_YOUR ASSIGNMENT_. Output the listing below verbatim, without images.

_DATA SECTION_.

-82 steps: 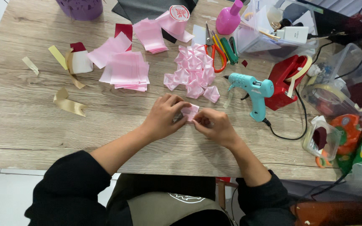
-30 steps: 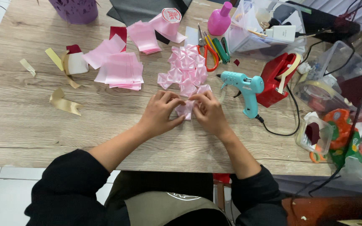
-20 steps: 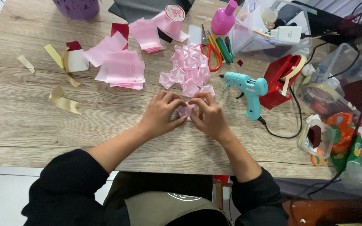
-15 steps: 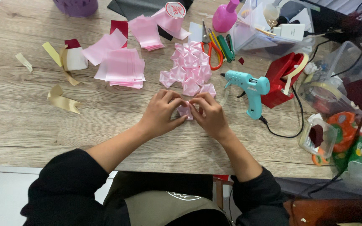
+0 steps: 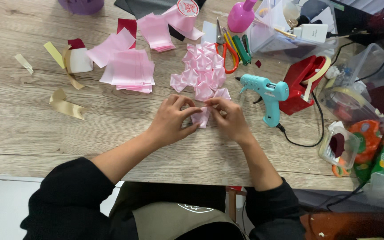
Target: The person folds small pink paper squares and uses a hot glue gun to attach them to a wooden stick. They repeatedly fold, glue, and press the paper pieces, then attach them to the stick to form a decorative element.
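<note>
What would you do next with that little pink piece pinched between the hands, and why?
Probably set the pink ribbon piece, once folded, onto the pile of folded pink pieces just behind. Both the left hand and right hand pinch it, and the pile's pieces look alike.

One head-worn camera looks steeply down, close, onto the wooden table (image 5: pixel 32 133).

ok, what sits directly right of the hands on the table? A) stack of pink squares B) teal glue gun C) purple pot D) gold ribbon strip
B: the teal glue gun lies just right of the right hand, its cord trailing off toward the table edge, while both that hand and the left hand pinch a small folded pink ribbon piece.
</note>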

_PROBLEM SOLUTION_.
-82 steps: 
-30 steps: 
-20 steps: 
-15 steps: 
+0 steps: 
Target: The person folds small pink paper squares and uses a hot glue gun to attach them to a wooden stick. They repeatedly fold, glue, and press the paper pieces, then attach them to the stick to form a decorative element.
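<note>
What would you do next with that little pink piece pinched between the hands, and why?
Probably set the pink ribbon piece, once folded, onto the pile of folded pink pieces just behind. Both the left hand and right hand pinch it, and the pile's pieces look alike.

One head-worn camera looks steeply down, close, onto the wooden table (image 5: pixel 32 133).

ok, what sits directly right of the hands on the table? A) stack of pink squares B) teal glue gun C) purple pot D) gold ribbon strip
B: the teal glue gun lies just right of the right hand, its cord trailing off toward the table edge, while both that hand and the left hand pinch a small folded pink ribbon piece.
</note>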

There is nothing further in this answer.